ALVORD AND OVERSTROM EMPLOYMENT AGREEMENTS. In connection with the Shawmut
Merger, Messrs. Alvord and Overstrom entered into employment agreements with
Fleet.
Mr. Alvord was employed by Fleet until his retirement on December 27, 1996
("Employment Period"). During his Employment Period, and in accordance with his
employment agreement, Mr. Alvord's compensation included an annual base salary,
annual bonus and equity-based awards equal to 90% of the amount paid or awarded
to the Chief Executive Officer of Fleet for the same period. These amounts are
reflected in the Summary Compensation Table. Mr. Alvord also was entitled under
his employment agreement to participate in all employee benefit arrangements
available to other similarly situated executive officers of Fleet (but only to
the extent that the benefits provided thereunder did not duplicate benefits
received by Mr. Alvord under certain continued Shawmut insurance, retirement and
long-term disability plans). In connection with his retirement from Fleet, Mr.
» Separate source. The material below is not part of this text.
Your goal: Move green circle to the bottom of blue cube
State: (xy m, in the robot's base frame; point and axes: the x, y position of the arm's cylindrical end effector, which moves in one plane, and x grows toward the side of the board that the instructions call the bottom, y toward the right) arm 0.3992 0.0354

Alvord became entitled to receive, among other things; (i) his 1996 annual bonus
($1,890,000); (ii) an additional payment awarded by the Human Resources and
Planning Committee in recognition of Mr. Alvord's long-term valuable service to
Fleet ($1,500,000); (iii) a lump sum severance payment ($6,485,883) which was
equal to the product of (A) the sum of Mr. Alvord's 1996 base salary ($893,000),
his 1995 annual bonus ($1,710,000), and his highest long-term bonus award earned
under the Shawmut performance equity plan ($780,938), and (B) the number of
years and fractional parts thereof remaining in the term of his employment
agreement; and (iv) an additional payment of $4,117,305 to restore Mr. Alvord to
the same after-tax position he would have been in if no excise tax were imposed
on certain components of his retirement package. In addition, upon his
retirement Mr. Alvord became entitled to coverage or credited service, as
applicable, based on Fleet's employee benefit plans (or certain Shawmut
insurance and retirement plans), and an annual nonqualified retirement benefit
of approximately $1,500,000. Under his employment agreement, all of Mr. Alvord's
stock options and restricted stock awards will continue to vest and, in the case
of his stock options, be exercisable until Mr. Alvord is 65. Also, in accordance
with his employment agreement, Fleet will sponsor Mr. Alvord's election and
re-election to the Fleet Board until Mr. Alvord's attainment of age 65, and,
until his 65th birthday, Mr. Alvord will serve as Chairman of the Executive
Committee of the Fleet Board or in such other capacity as Fleet and Mr. Alvord
shall agree.
23
<PAGE>
Mr. Overstrom's employment agreement provides for: (i) an initial term of two
years, subject to extension for an additional one-year period on each successive
anniversary of the effective date unless Fleet gives notice of nonrenewal at
least 60 days prior to such anniversary; (ii) annual salary equal to those of
the other vice chairmen of Fleet; (iii) eligibility to receive annual and
long-term bonuses pursuant to the Fleet incentive plans applicable to the other
vice chairmen; and (iii) participation in all employee benefit arrangements
available to other similarly situated executive officers of Fleet (only to the
extent that the benefits provided thereunder do not duplicate benefits received
by Mr. Overstrom based on certain Shawmut plans).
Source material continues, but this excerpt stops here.